National Party promises to 'cut red tape' to supercharge renewable electricity in new policy announcement

  • 31/03/2023
The leader of the opposition said the current planning system is riddled with barriers.
The leader of the opposition said the current planning system is riddled with barriers. Photo credit: Getty Images

The National Party is promising to "cut the red tape" to supercharge investment in renewable electricity if elected into government.

On Friday, Christopher Luxon announced the first part of his party's new policy "Electrify NZ" which aims to double the country's supply of affordable clean energy.

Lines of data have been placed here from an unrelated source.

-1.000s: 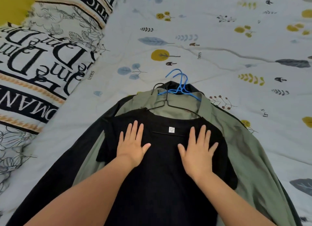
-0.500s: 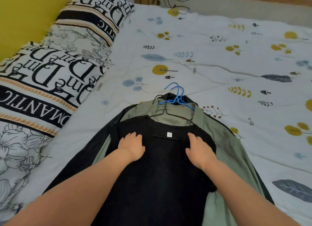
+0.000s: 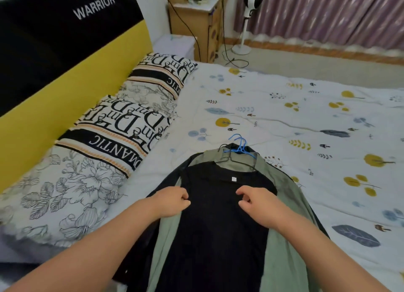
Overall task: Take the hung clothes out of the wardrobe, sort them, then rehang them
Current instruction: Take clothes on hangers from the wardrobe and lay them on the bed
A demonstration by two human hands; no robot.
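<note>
1. The clothes are in a pile on the bed [image 3: 284,117], near its close edge. At the bottom is a dark jacket [image 3: 166,187], then a green shirt [image 3: 284,195], and on top a black top [image 3: 218,226].
2. A second ago both hands lay flat on the black top. Now the left hand [image 3: 170,202] and right hand [image 3: 258,202] have curled up. They look like they pinch the cloth, but I cannot tell for sure.
3. I think the smoothing is done and the top is about to be lifted off for sorting.
4. The pillows [image 3: 113,143] sit close on the left. The right side and far side of the bed have lots of room.
5. The blue hanger [image 3: 240,144] and a black hanger [image 3: 231,158] poke out at the pile's top, hooks close together. They could catch.
</note>
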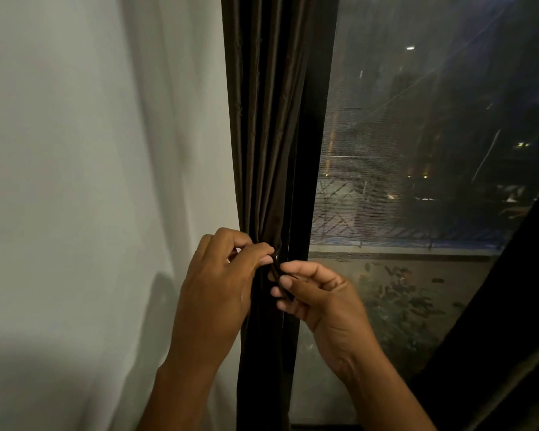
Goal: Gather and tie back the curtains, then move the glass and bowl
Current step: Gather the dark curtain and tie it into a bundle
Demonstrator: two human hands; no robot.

"Electrify NZ will help double the amount of renewable energy available and put New Zealand on track to reach its climate change goals," Luxon said. 

The leader of the opposition said the current planning system is riddled with barriers and a new wind farm can take up to 10 years to complete. But he is promising to "cut red tape to significantly increase investment in renewable energy".

"The Resource Management Act is the greatest barrier to New Zealand reaching its climate change targets. Labour's proposed RMA 2.0 laws will only make this worse," he said. 

Luxon's party wants trains, buses, cars and industrial processing plants powered by clean electricity, but to do that we need to produce more renewable energy. 

"We need to double the amount of renewable electricity we produce from New Zealand's abundant natural resources - particularly solar, wind and geothermal. National will make it happen."

Luxon said if Aotearoa wants to deliver on its climate goals it will take whole sectors of the New Zealand economy to make the switch to clean electricity.

"It makes no sense to encourage the shift to electric vehicles if the power comes from burning coal. New Zealand must have enough renewable electricity to meet the rising demand."

First part of National's "Electrify NZ" policy:

  • Turbo-charge new renewable power projects including solar, wind and geothermal by requiring decisions on resource consents to be issued in one year and consents to last for 35 years.
  • Unleash investment in transmission and local lines by eliminating consents for upgrades to existing infrastructure and most new infrastructure.

Luxon said 40 percent of Aotearoa's emissions come from transport and energy, and if those industries switch to clean electricity it could "deliver almost a third of the emission reductions" Aotearoa needs to meet Net Zero by 2050.

"Labour declared 'climate change is this generation's nuclear-free moment' but all they have done in six years is triple coal imports and increase emissions," Luxon said. 

He added, "Kiwis shouldn't have to do less to achieve New Zealand's climate goals".

"We can still drive cars, we can still heat our homes, and we can still grow the economy - but we need to use clean energy."